Die Zeremonie fand im Frühjahr 2025 in Zwolle statt. Ein enger Freund des Paares durfte die Trauung ausnahmsweise unter Aufsicht eines städtischen Beamten vollziehen. Um eine ungezwungene Atmosphäre zu schaffen, hatte der Redner seinen Text mithilfe eines KI-Tools verfasst und dabei einen persönlichen und symbolischen Tonfall gewählt.

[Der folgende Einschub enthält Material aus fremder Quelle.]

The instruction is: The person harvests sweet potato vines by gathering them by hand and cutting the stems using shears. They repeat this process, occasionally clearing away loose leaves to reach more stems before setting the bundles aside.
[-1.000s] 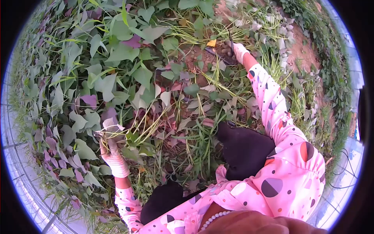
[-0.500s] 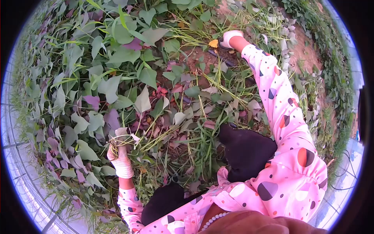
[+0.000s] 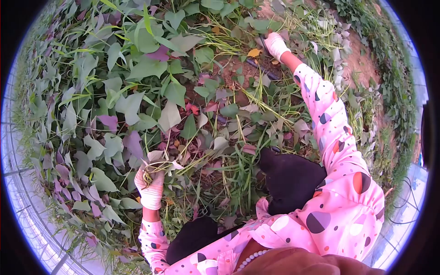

Eine nicht erfüllte rechtliche Anforderung
Nach Prüfung des Falles stellte das Gericht fest, dass die Ehegatten ihre Bereitschaft zur Erfüllung der rechtlichen Pflichten der Ehe, wie im niederländischen Zivilgesetzbuch vorgeschrieben, nicht ausdrücklich erklärt hatten. Das Fehlen dieser förmlichen Erklärung führte zu dem Schluss, dass die Ehe trotz ihrer anfänglichen Eintragung im Standesamt nie rechtsgültig geschlossen worden war.
Das Paar beantragte aus persönlichen und emotionalen Gründen die Beibehaltung des Termins und verwies auf einen Fehler, der außerhalb ihrer Kontrolle lag. Das Gericht lehnte den Antrag jedoch ab und bekräftigte, dass die strikte Einhaltung der Regeln Vorrang vor allen anderen Erwägungen habe, insbesondere wenn die Unregelmäßigkeit auf die unsachgemäße Nutzung neuer Technologien zurückzuführen sei.